20. Before Hon'ble Apex Court, in the matter of National
Insurance Co. Ltd. V. Deepa Devi & Ors. on 11 December 2007 :
AIR 2008 SUPREME COURT 735, an identical controversy was
raised. After referring to precedential judgments Hon'ble Apex
Court held that:-
[2023:RJ-JP:41427] (8 of 9) [CMA-244/2011]
"We, therefore, are of the opinion that the State shall be liable to pay the amount of compensation to the claimants and not the registered owner of the vehicle and consequently the appellant herein."
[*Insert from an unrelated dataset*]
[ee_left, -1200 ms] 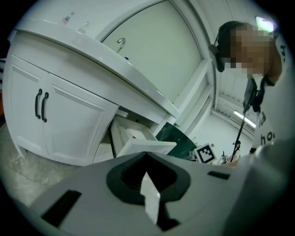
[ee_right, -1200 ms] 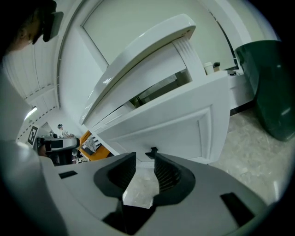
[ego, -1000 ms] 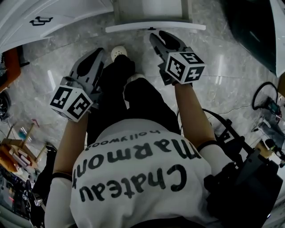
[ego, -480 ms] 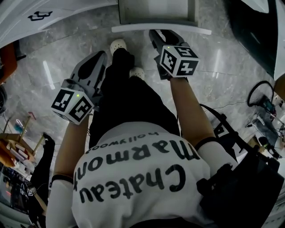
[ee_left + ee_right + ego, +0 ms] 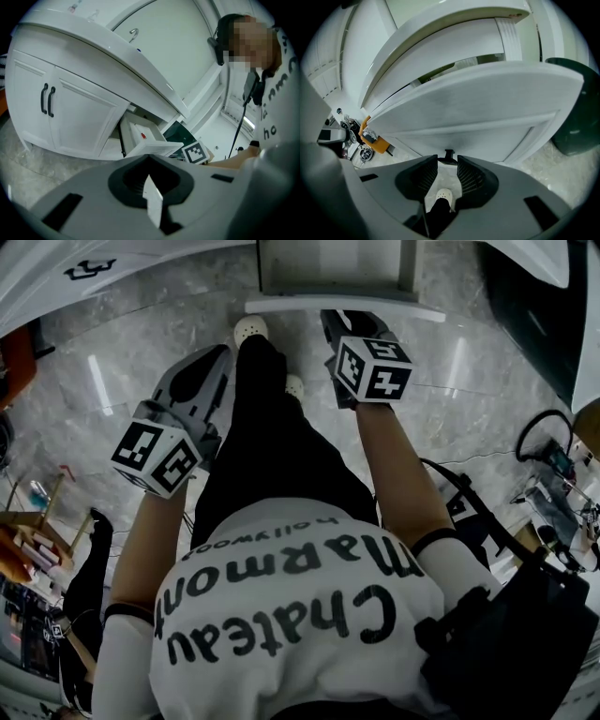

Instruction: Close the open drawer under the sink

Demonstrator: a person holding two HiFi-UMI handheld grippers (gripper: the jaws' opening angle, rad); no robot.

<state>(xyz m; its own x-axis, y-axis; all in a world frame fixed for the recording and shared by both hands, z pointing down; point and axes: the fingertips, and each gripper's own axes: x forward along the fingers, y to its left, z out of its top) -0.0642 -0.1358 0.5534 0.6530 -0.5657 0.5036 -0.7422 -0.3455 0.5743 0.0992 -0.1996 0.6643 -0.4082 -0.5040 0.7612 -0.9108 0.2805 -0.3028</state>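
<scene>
The open white drawer sticks out from the vanity at the top of the head view, its front panel facing me. In the right gripper view that panel fills the frame, with a small black handle low on it. My right gripper is just in front of the handle. Its jaws are closing, and nothing is pressed between the ribbed pads. My left gripper hangs back to the left, shut and empty. From it I see the drawer pulled out, a small red item inside.
The white vanity has cupboard doors with black handles left of the drawer. A dark bin stands on the floor to its right. My feet in white shoes stand on the marble floor below the drawer. Cables and clutter lie at the sides.
The right gripper has come closer to the drawer front and tipped further down. The drawer sits lower in the head view. The left gripper has hardly moved.
</scene>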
21. In the matter of Rajasthan State Road Transport Corporation
V. Kailash Nath Kothari and Ors. : (1997) 7 SCC 481 Hon'ble Apex
Court held that when an accident takes place when the bus was
plied under the control of the Corporation, it was the Corporation
alone who would be liable for payment of compensation, stating:-
"Driver of the bus, even though an employee of the owner, was at the relevant time performing his duties under the order and command of the conductor of RSRTC for operation of the bus. So far as the passengers of the ill-fated bus are concerned, their privity of contract was only with the RSRTC to whom they had paid the fare for travelling in that bus and their safety therefore became the responsibility of the RSRTC while travelling in the bus. They had no privity of contract with Shri Sanjay Kumar, the owner of the bus at all. Had it been a case only of transfer of services of the driver and not of transfer of control of the driver from the owner to RSRTC, the matter may have been somewhat different. But on facts in this case and in view of Conditions 4 to 7 of the agreement (supra), the RSRTC must be held to be vicariously liable for the tort committed by the driver while plying the bus under contract of the RSRTC. The general proposition of law and the presumption arising therefrom that an employer, that is the person who has the right to hire and fire the employee, is generally responsible vicariously for the tort committed by the employee concerned during the course of his employment and within the scope of his authority, is a rebuttable presumption of the original employer is able to establish that when the servant was lent, the effective control over him was also transferred to the hirer, the original owner can avoid his liability and the temporary employer or the hirer, as the case may be, must be held vicariously liable for the tort committed by the concerned employee in the course of his employment while under the command and control of the hirer notwithstanding the fact that the driver would continue to be on the payroll of the original owner. The proposition based on the general principle as noticed above is adequately rebutted in this case not only on the basis of the evidence led by the parties but also on the basis of Conditions 6 and 7 (supra), which go to show that the owner had not merely transferred the services of the driver to the RSRTC but actual control and the driver was to act under the instructions, control and command of the conductor and other officers of the RSRTC."
[2023:RJ-JP:41427] (9 of 9) [CMA-244/2011]
22. Thus in the light of the above, I do not find merit in the
appeal. The appeal is, therefore, dismissed.